* WHAT YOU HAVE TO DO: When you reach the line containing "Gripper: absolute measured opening" in the records below, start copying exactly, and stop once you have copied the line containing "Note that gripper".

* DATA FOR PROCESSING:
------------------------------
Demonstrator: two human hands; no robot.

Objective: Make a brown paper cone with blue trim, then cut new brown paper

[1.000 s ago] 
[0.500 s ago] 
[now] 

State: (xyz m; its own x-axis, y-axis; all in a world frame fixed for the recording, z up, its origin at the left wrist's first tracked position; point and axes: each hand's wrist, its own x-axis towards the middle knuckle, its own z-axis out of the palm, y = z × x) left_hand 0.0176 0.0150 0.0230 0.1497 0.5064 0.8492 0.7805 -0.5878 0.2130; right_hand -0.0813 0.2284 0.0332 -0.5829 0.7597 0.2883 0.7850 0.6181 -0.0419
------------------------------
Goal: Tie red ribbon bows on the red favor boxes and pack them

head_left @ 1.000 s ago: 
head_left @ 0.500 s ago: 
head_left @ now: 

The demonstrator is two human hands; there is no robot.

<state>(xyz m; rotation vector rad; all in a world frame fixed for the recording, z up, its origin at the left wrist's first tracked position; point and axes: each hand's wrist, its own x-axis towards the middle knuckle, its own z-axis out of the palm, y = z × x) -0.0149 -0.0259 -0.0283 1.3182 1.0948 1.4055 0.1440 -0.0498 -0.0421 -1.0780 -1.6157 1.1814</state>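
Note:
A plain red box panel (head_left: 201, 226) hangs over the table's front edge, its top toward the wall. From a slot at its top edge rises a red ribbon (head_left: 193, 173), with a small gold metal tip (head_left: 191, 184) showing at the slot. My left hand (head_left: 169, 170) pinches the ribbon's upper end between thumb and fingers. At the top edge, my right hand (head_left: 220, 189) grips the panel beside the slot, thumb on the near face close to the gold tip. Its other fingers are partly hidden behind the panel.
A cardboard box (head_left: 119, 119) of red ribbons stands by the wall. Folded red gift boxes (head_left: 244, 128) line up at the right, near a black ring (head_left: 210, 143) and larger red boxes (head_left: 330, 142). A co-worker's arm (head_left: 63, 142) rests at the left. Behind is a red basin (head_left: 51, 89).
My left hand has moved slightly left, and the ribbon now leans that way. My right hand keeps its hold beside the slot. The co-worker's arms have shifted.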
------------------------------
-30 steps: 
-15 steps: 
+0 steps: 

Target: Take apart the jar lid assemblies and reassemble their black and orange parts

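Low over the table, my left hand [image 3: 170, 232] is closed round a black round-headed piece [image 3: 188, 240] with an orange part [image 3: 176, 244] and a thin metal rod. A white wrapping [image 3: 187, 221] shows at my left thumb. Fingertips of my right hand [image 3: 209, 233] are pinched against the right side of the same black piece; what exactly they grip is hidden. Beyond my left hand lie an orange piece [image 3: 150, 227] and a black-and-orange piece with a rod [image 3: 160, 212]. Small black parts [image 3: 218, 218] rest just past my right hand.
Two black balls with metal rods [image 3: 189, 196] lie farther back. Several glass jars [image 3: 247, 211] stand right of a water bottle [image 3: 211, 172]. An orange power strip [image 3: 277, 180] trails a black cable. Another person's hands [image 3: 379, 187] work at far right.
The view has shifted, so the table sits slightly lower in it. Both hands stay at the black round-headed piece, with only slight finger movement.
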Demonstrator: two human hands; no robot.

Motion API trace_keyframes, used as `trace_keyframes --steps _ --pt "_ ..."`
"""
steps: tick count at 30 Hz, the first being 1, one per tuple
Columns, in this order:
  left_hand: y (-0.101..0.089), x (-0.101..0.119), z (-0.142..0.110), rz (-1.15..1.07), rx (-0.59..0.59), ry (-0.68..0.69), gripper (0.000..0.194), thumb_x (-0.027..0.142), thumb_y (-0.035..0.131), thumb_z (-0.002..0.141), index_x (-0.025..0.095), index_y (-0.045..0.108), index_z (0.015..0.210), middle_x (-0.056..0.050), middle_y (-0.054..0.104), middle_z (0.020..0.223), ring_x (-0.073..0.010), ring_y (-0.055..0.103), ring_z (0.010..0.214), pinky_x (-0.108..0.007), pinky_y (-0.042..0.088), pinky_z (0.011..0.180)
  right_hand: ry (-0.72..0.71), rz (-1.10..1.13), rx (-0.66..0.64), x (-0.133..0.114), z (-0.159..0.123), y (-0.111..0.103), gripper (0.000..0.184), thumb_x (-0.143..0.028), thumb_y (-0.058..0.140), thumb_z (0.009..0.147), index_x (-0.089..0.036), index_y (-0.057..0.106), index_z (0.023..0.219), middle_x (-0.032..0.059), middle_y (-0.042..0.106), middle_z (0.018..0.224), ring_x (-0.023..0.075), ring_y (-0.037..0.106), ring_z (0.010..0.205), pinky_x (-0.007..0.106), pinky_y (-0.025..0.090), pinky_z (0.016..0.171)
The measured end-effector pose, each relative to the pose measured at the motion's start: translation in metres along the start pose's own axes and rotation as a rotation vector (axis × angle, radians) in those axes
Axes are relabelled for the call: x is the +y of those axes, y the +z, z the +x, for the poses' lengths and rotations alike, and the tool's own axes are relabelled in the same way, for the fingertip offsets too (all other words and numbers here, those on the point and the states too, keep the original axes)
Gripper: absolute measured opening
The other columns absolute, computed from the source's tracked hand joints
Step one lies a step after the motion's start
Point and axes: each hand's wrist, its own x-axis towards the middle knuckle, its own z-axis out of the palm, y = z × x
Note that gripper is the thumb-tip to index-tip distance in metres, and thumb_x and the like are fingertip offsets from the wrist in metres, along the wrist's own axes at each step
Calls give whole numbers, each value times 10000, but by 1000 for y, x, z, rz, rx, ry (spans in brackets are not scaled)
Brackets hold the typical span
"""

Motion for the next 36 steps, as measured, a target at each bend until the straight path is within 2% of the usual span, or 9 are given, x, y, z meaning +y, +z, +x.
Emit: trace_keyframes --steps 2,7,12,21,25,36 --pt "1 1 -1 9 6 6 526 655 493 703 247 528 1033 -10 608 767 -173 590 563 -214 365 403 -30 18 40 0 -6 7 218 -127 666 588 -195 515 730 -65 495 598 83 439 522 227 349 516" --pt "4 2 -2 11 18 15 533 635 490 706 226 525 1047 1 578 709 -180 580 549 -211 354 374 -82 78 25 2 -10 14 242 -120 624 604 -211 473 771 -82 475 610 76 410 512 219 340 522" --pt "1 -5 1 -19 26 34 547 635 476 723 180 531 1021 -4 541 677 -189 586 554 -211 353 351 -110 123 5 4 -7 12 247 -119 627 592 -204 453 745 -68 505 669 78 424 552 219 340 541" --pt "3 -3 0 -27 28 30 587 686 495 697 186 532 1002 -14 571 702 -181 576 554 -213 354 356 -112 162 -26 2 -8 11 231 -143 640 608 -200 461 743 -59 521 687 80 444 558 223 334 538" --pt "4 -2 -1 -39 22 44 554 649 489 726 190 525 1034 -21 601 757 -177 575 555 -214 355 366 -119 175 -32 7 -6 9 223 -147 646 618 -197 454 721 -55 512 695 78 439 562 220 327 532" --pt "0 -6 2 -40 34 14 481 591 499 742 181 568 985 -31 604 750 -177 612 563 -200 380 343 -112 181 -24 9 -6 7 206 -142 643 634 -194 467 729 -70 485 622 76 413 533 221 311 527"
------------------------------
* EXPECTED OUTPUT:
Gripper: absolute measured opening
The other columns absolute, computed from the source's tracked hand joints
Step one lies a step after the motion's start
Point and axes: each hand's wrist, its own x-axis towards the middle knuckle, its own z-axis out of the palm, y = z × x
Note that gripper is the thumb-tip to index-tip distance in metres, and thumb_x and the like are fingertip offsets from the wrist in metres, along the wrist's own axes at each step

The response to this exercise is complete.